TASK REQUIREMENTS -
Go through the material and tally the lines containing the string "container". Give the total alone.

*** PROVIDED INFORMATION

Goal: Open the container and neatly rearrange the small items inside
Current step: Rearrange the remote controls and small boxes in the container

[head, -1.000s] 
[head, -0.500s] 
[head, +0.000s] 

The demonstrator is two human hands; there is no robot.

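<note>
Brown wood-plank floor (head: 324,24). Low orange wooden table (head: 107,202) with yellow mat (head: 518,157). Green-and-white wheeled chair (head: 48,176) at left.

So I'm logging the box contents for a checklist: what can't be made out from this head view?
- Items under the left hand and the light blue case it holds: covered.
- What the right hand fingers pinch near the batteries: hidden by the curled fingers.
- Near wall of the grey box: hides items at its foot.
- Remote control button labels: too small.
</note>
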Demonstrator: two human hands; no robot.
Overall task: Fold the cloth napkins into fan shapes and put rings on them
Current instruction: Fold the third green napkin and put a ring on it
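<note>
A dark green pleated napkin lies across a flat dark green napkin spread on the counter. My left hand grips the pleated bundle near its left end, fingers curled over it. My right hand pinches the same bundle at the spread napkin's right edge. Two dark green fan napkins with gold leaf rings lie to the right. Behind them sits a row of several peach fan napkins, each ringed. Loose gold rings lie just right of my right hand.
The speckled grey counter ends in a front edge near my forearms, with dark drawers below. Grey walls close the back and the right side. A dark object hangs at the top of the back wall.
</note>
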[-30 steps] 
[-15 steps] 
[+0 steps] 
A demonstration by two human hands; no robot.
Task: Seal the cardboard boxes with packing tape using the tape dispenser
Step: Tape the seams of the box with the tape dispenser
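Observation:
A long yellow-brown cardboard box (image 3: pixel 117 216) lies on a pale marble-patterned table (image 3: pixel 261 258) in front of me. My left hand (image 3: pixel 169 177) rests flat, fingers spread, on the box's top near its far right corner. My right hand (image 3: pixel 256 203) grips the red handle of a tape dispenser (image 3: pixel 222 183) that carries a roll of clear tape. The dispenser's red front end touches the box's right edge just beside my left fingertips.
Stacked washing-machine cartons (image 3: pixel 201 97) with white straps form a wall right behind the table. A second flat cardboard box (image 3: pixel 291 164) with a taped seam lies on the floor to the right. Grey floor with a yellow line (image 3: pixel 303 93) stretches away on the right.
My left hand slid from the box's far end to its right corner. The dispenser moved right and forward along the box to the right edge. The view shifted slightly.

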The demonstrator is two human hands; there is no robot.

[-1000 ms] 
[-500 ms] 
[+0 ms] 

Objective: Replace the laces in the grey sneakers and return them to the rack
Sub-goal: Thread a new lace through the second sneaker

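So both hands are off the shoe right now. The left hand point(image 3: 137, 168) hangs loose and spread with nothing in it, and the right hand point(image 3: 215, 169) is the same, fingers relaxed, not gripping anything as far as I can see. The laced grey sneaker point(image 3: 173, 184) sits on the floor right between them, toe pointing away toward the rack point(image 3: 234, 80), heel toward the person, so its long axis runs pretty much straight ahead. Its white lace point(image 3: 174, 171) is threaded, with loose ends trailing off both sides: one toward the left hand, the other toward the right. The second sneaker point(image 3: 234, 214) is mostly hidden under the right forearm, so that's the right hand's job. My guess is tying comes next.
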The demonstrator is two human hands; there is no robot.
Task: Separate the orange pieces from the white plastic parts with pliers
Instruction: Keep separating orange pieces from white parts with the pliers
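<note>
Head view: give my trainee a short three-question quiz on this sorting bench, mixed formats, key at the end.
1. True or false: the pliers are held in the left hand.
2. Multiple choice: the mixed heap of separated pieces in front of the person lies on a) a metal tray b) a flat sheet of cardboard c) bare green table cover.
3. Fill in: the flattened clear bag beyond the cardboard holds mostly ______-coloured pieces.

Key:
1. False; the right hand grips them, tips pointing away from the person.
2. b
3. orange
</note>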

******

WRITTEN ANSWER -
2